Hürriyet

28 Aralık 2011 Çarşamba

Miladi 2120 Hicri 1545 ( 42.Bölüm )

42.Bölüm



Saat 06:45 İstanbul, Bakırköy sahili...

Etrafta yorgun, yaralı ve yardıma ihtiyaç duyan insanlar, ambulanslarla hastanelere yetiştiriliyor. Taş yığınları, yangın, yaralı insanlar ve onları kurtarma çalışmaları... İtfaiye, 43 dakikadır süren yangını söndürmeyi başarmıştı. Yerel iki kanal ile ulusal televizyonlardan beş tanesi, sabahın ilk saatlerinde gerçekleşen felaketi canlı yayımlıyorlardı. Sadece Türkiye'de değil, bütün Dünya'da hayat durmuştu. Herkes korku ve endişeyle olanları izliyordu.
Polis teşkilatı ve Türk Silahlı Kuvvetleri "Özel Harekat Timlerini" tertiplemeye başlamıştı. Amerika ve Avrupa'da hükümetler, potansiyel terörist olarak görünen Deccal'a karşı savunma planları yapılmaya başlamıştı. Ortadoğu'da ise müttefikleri olan Deccal, bölgenin ikiye bölünmesine sebep olmuştu. Onun taraftarları ve karşıtları arasında yaşanan tartışmalar ayyuka çıkarken, 3. Dünya savaşı kapıya gelmişti.
Bir insanüstü, bir canavar... İnsanları korkutan bir adamın varlığı meydandaydı. O adam birini ikiye bölmüş ve enkazların üzerinde, bunu marifetmiş gibi övünçle sergiliyordu.

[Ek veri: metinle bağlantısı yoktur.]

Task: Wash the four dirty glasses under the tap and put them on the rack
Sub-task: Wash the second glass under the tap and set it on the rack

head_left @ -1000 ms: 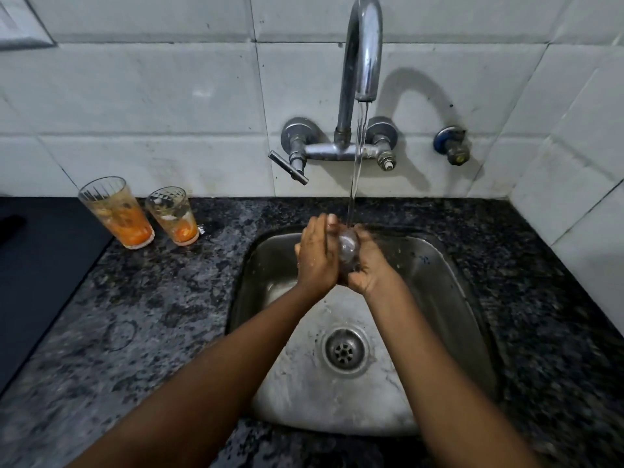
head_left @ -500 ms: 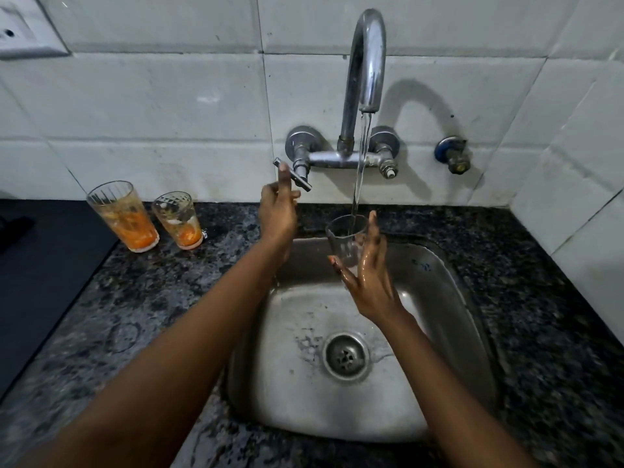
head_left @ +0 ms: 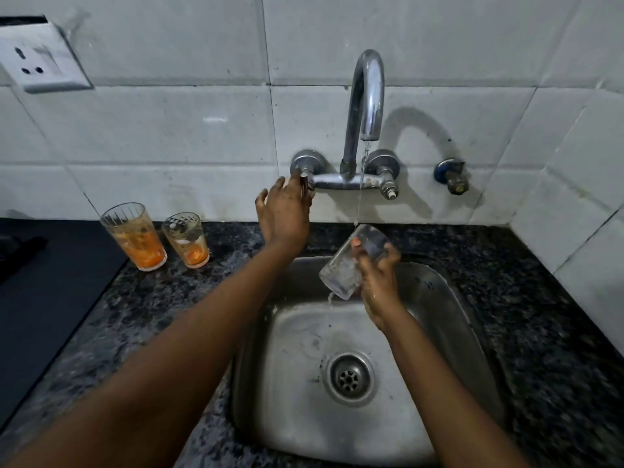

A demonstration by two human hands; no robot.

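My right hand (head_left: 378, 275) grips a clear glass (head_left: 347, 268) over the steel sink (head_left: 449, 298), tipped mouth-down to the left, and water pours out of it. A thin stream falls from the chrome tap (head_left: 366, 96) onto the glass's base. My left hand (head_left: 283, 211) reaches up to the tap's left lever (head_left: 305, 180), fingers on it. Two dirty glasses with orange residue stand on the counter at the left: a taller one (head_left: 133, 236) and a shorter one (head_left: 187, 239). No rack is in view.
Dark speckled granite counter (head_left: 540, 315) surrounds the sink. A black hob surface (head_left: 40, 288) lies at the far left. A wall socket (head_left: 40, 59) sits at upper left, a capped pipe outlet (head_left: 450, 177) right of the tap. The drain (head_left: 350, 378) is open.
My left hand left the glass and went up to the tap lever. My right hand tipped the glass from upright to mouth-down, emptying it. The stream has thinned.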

Deccal insanlara dönüp, ikiye ayırdığı Mehdi'nin parçalarını göstererek:

-İşte! Bu sözüm ona insanlığı kurtaracağını söyleyen düzenbaz! Beni yani tanrısını inkara kalkıştı ve cezasını buldu!

Herkesin gözü bu kanlı, iğrenç tablodaydı. Sahilin kayalıklarına vuran dalgalar, şiddetlenmiş ve hava kapatmaya başlamıştı. Gökyüzü, sanki Deccal'a öfkelenmişçesine, onun ayaklarının oldukça yakınına bir yıldırım düşürdü! Deccal, yerinden bile kıpırdamadan, başını göğe kaldırarak haykırdı:

-Beni kimse durduramaz! Ben Tanrı'yım!

Yağmur şiddetlenmişti, rüzgar hiddetini aşmıştı! Mehdi'nin bedeninin yarısını doğuya, diğere yarısını batı yönüne, olanca kuvvetiyle fırlattı! Deccal, insanlara dönerek, haykırdı:

-Ey, ademoğulları! Bana secde edin! Hudutsuz gazabımdan korunmak için secde edin!

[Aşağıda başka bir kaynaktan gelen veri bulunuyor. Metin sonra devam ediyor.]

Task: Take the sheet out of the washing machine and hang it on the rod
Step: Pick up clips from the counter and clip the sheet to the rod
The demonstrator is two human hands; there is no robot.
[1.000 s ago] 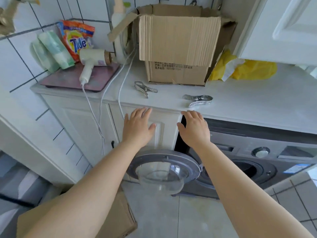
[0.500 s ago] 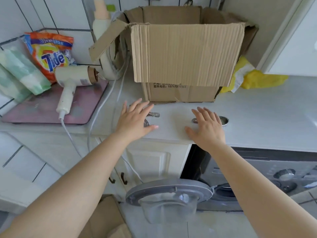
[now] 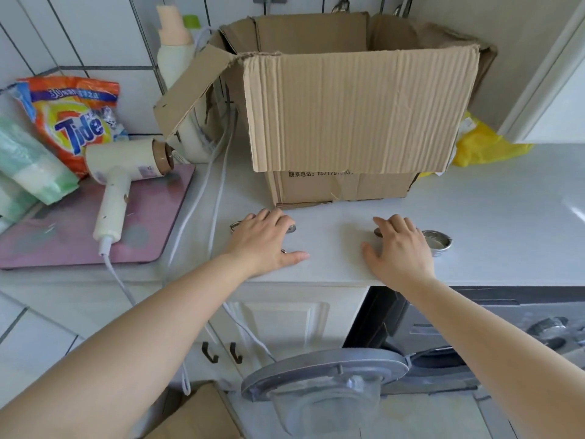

Bir yıldırım bulutlar arasından, Deccal'ın üzerine yüklendi. Deccal, elleriyle yıldırımı yakaladı! Yıldırım,elektrikten oluşmuş bir ejderha gibi onun bedenini sarmıştı ama Deccal kudretinin en üst düzeyine ulaşmıştı ve zarar görmüyordu! Yıldırımı elleriyle söndürüp, bünyesine sindirerek yok etti! Bunu gören bir kaç kişi dizleri üzerine çökerek, önünde yere kapandı. Sonra bir kaç kişi daha... Topluluğun çoğu ona secdeye varıyordu. Aralarından biri ayağa kalktı daha sonra... Dedi ki Deccal'a:

-Sen Tanrı'ysan, yok ettiğin gibi yaratırsında! O zaman Mehdi'yi yarat ve şüphe etmeyelim ilahlığından!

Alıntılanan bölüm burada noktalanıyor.